Research on Question Answering System on Joint of Knowledge Graph and Large Language Models

ZHANG Heyi, WANG Xin, HAN Lifan, LI Zhao, CHEN Zirui, CHEN Zhe   

  1. 1. College of Intelligence and Computing, Tianjin University, Tianjin 300354, China
    2. Evidence-Based Medicine Center, Tianjin University of Traditional Chinese Medicine, Tianjin 301617, China
  • Online:2023-10-01 Published:2023-10-01

摘要: 大语言模型(large language model,LLM),包括ChatGPT,在理解和响应人类指令方面表现突出,对自然语言问答影响深远。然而,由于缺少针对垂直领域的训练,LLM在垂直领域的表现并不理想。此外,由于对硬件的高要求,训练和部署LLM仍然具有一定困难。为了应对这些挑战,以中医药方剂领域的应用为例,收集领域相关数据并对数据进行预处理,基于LLM和知识图谱设计了一套垂直领域的问答系统。该系统具备以下能力:(1)信息过滤,过滤出垂直领域相关的问题,并输入LLM进行回答;(2)专业问答,基于LLM和自建知识库来生成更具备专业知识的回答,相比专业数据的微调方法,该技术无需重新训练即可部署垂直领域大模型;(3)抽取转化,通过强化LLM的信息抽取能力,利用生成的自然语言回答,从中抽取出结构化知识,并和专业知识图谱匹配以进行专业验证,同时可以将结构化知识转化成易读的自然语言,实现了大模型与知识图谱的深度结合。最后展示了该系统的效果,并通过专家主观评估与选择题客观评估两个实验,从主客观两个角度验证了系统的性能。

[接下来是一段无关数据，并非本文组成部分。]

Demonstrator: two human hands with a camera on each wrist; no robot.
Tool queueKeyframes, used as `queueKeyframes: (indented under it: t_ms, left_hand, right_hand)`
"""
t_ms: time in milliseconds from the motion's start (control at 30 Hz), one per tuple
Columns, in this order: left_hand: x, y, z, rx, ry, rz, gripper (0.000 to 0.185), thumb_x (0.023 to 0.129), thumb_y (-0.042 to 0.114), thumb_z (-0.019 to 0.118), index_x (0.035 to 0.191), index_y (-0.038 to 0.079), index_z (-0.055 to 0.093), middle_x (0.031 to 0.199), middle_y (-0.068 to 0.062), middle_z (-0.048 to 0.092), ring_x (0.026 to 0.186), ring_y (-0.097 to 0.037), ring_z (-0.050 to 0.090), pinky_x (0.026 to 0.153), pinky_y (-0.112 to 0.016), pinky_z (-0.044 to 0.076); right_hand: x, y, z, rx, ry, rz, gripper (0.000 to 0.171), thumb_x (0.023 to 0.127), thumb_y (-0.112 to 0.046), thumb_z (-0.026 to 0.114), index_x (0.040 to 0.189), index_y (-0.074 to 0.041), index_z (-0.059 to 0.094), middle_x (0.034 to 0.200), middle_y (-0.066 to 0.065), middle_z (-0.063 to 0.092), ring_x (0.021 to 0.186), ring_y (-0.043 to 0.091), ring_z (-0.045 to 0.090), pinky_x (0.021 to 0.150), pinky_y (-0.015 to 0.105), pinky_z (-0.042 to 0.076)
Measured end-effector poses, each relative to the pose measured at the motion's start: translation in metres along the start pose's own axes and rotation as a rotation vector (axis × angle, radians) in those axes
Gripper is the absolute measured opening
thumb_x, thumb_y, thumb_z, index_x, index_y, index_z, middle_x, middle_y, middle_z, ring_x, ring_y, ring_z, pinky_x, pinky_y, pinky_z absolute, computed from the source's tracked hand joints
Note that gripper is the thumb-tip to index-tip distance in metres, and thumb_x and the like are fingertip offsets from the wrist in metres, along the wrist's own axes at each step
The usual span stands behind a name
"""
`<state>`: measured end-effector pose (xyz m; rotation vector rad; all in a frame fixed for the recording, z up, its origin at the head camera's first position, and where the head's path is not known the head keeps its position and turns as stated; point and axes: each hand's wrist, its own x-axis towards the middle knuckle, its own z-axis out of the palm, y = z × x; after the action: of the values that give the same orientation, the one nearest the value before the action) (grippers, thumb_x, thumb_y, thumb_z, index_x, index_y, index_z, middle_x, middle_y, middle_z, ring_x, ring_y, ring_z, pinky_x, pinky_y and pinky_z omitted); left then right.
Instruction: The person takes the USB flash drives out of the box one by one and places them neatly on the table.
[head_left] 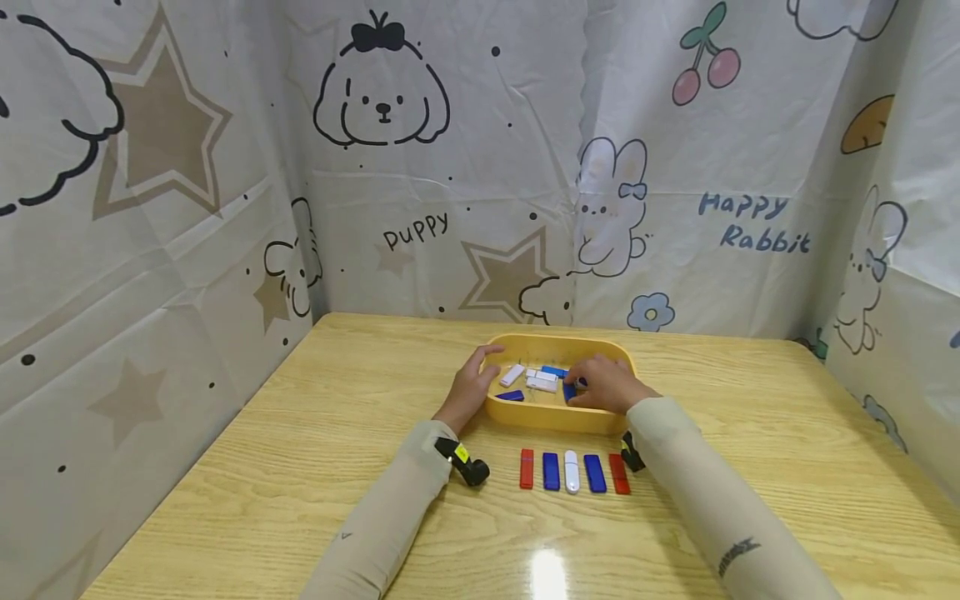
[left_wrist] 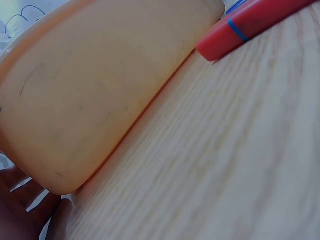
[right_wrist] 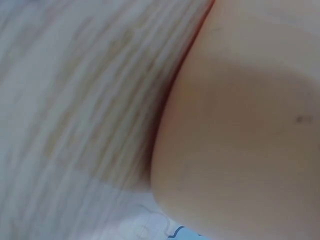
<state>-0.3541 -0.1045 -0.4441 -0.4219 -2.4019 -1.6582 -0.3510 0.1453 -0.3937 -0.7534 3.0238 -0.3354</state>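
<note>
A yellow plastic box (head_left: pixel 558 419) stands on the table, with white and blue sticks that look like USB sticks inside. My left hand (head_left: pixel 469 388) holds the box's left end, fingers along the outside and thumb over the rim; in the left wrist view its fingers (left_wrist: pixel 30 205) show past the box's corner. My right hand (head_left: pixel 606 384) reaches in over the right part of the box. Its thumb and fingers pinch a dark blue USB stick (head_left: pixel 569 393), partly hidden. Left of it lie white USB sticks (head_left: pixel 542 381), a brighter blue one (head_left: pixel 553 371) and another dark blue one (head_left: pixel 511 396).
In front of the box lies a row: a red stick (head_left: pixel 527 469), a blue one (head_left: pixel 551 472), a white one (head_left: pixel 572 472), another blue one (head_left: pixel 595 473) and a red one (head_left: pixel 619 474). Printed cloth (head_left: pixel 480 167) hangs behind the wooden table (head_left: pixel 360 375) and at both sides.
</note>
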Motion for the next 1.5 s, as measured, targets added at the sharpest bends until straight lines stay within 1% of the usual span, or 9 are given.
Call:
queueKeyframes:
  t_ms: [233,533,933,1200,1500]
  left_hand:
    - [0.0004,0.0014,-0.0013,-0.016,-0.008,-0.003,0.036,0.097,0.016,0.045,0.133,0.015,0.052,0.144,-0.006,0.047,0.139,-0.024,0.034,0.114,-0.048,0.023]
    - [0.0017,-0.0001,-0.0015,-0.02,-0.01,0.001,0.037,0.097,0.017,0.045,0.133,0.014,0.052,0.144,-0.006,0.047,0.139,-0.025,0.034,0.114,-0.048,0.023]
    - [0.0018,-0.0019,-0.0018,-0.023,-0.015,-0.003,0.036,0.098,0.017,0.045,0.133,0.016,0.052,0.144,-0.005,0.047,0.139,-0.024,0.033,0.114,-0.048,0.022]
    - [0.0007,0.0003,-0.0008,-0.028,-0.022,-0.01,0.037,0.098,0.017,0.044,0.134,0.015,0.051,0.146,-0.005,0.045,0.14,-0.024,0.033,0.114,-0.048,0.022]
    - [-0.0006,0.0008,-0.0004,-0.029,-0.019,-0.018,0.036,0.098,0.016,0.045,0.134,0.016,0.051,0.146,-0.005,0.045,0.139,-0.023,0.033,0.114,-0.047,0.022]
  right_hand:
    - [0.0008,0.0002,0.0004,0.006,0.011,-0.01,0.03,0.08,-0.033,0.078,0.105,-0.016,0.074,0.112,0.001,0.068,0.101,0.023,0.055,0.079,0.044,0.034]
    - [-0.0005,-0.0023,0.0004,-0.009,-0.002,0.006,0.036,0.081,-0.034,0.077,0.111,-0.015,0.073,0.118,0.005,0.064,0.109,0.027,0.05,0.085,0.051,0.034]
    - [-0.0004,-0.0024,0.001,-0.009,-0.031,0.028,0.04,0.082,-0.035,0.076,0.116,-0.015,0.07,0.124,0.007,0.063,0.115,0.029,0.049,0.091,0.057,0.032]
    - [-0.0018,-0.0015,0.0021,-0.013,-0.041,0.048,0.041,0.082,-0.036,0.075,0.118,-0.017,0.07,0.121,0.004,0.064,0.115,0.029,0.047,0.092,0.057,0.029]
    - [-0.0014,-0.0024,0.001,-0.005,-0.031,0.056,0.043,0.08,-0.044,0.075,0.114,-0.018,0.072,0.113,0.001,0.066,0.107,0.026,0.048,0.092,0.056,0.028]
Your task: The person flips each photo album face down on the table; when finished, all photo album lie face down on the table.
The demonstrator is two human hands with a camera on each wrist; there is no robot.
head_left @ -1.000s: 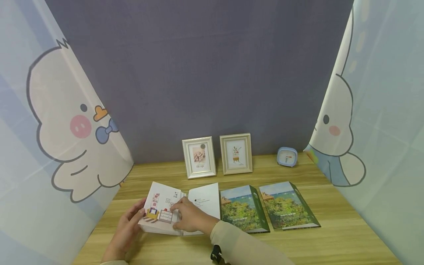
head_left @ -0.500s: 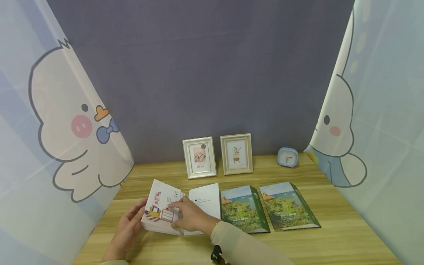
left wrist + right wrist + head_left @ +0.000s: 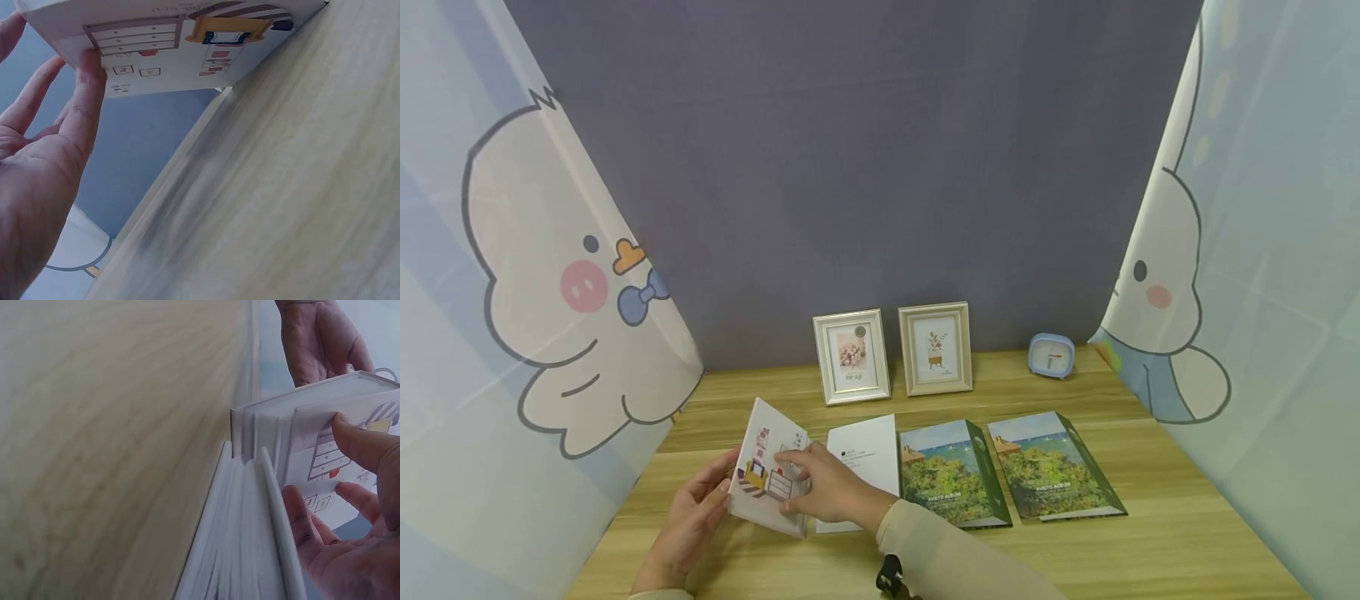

关键词: 大语言模型(LLM), 知识图谱, 问答系统, 垂直领域, 中医药方剂

Abstract: The large language model (LLM), including ChatGPT, has shown outstanding performance in understanding and responding to human instructions, and has a profound impact on natural language question answering (Q&A). However, due to the lack of training in the vertical field, the performance of LLM in the vertical field is not ideal. In addition, due to its high hardware requirements, training and deploying LLM remains difficult. In order to address these challenges, this paper takes the application of traditional Chinese medicine formulas as an example, collects the domain related data and preprocesses the data. Based on LLM and knowledge graph, a vertical domain Q&A system is designed. The system has the following capabilities: (1) Information filtering. Filter out vertical domain related questions and input them into LLM to answer. (2) Professional Q&A. Generate answers with more professional knowledge based on LLM and self-built knowledge base. Compared with the fine-tuning method of introducing professional data, using this technology can deploy large vertical domain models without the need for retraining. (3) Extract conversion. By strengthening the information extraction ability of LLM and utilizing its generated natural language responses, structured knowledge is extracted and matched with a professional knowledge graph for professional verification. At the same time, structured knowledge can be transformed into readable natural language, achieving a deep integration of large models and knowledge graphs. Finally, the effect of the system is demonstrated and the performance of the system is verified from both subjective and objective perspectives through two experiments of subjective evaluation of experts and objective evaluation of multiple choice questions.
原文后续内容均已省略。